= Task directions =
From the material below, return exactly the lines starting at the one that holds "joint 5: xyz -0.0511" and ending at the one that holds "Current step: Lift". Pictures stay out of the answer.

= Input data =
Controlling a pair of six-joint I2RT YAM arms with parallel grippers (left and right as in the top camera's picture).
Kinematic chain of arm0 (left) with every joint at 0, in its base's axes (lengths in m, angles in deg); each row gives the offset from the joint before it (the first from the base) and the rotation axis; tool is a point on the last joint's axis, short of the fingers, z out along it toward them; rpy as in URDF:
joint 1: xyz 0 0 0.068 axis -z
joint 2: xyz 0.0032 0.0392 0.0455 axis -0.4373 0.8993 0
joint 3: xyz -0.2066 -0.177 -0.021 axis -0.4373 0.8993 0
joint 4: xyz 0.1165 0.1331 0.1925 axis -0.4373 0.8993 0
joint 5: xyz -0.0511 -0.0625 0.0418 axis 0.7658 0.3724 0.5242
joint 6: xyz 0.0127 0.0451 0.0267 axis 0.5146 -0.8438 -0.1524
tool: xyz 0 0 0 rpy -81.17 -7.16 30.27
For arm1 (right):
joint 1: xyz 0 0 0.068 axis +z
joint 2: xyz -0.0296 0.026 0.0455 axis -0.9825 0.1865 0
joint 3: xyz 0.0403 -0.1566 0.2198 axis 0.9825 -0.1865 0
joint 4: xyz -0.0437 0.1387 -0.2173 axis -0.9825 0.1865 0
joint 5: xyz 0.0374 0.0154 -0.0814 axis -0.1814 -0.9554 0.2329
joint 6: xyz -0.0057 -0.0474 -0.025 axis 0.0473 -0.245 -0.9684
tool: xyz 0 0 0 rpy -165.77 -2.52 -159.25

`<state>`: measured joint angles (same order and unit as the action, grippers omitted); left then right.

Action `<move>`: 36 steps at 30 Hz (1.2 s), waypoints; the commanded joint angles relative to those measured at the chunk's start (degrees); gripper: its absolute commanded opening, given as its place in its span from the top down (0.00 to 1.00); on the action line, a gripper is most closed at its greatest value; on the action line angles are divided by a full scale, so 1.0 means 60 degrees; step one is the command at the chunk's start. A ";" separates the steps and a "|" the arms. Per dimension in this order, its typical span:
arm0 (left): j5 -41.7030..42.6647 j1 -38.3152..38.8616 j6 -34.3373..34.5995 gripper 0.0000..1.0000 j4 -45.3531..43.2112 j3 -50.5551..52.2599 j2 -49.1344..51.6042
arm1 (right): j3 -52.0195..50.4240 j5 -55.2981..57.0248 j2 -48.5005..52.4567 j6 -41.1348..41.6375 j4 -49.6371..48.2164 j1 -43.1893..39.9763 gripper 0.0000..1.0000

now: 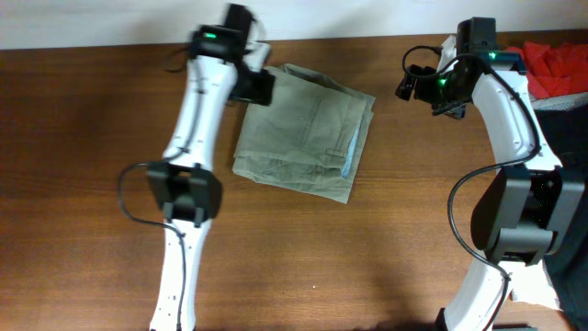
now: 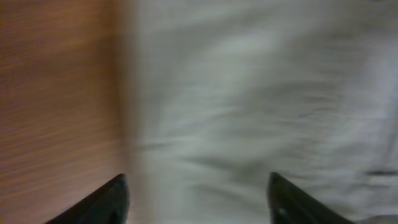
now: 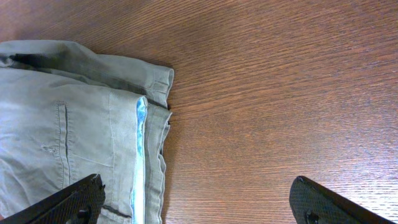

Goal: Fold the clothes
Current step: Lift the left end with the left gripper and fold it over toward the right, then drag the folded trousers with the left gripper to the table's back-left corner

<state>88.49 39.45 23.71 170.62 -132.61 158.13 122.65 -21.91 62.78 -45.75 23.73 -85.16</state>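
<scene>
Left jaws: released, spread wide, hovering at the 10 o'clock corner of the folded trousers (image 1: 308,129). Our left wrist view is blurred. One fingertip (image 2: 106,202) sits over bare surface (image 2: 56,93), the other over cloth, and we can't tell if either touches. The trousers lie flat at 12 o'clock on the surface, with a pale blue strip (image 1: 350,158) along their 3 o'clock edge. Right jaws: released, wide apart, above bare wood at 2 o'clock of the trousers, near but not touching. Red cloth (image 1: 556,62) sits at the surface's 2 o'clock corner.
</scene>
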 commanded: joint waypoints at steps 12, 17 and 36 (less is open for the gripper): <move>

= Exercise solution =
joint 5: xyz -0.0511 -0.0625 0.0418 axis 0.7658 0.3724 0.5242
joint 6: xyz 0.0127 0.0451 0.0267 axis 0.5146 -0.8438 -0.1524
tool: xyz 0 0 0 rpy -81.17 -7.16 30.27
For arm1 (right):
joint 1: xyz 0 0 0.068 axis +z
joint 2: xyz -0.0296 0.026 0.0455 axis -0.9825 0.1865 0
joint 3: xyz 0.0403 -0.1566 0.2198 axis 0.9825 -0.1865 0
joint 4: xyz -0.0437 0.1387 -0.2173 axis -0.9825 0.1865 0
joint 5: xyz 0.0374 0.0154 -0.0814 axis -0.1814 -0.9554 0.2329
joint 6: xyz -0.0057 -0.0474 -0.025 axis 0.0473 -0.245 -0.9684
tool: xyz 0 0 0 rpy -165.77 -2.52 -159.25

`<state>`: measured joint angles (same order and unit as the action, grippers omitted); left then right.

Action `<move>`: 36 steps at 30 Hz (1.2 s), waypoints; the commanded joint angles relative to those measured at the chunk's start (degrees); gripper: its absolute commanded opening, given as its place in its span from the top down (0.00 to 1.00); on the action line, a gripper is most closed at its greatest value; on the action line angles are divided by a full scale, so 1.0 means 60 degrees; step one is the command at the chunk's start. A ";" separates the steps and a "|" the arms. Per dimension in this order, its typical span:
arm0 (left): j5 -41.7030..42.6647 j1 -38.3152..38.8616 j6 -34.3373..34.5995 gripper 0.0000..1.0000 j4 -45.3531..43.2112 j3 -50.5551..52.2599 j2 -49.1344..51.6042
arm1 (right): j3 -52.0195..50.4240 j5 -55.2981..57.0248 j2 -48.5005..52.4567 j6 -41.1348..41.6375 j4 -49.6371..48.2164 j1 -43.1893..39.9763 gripper 0.0000..1.0000

now: 
now: 
now: 

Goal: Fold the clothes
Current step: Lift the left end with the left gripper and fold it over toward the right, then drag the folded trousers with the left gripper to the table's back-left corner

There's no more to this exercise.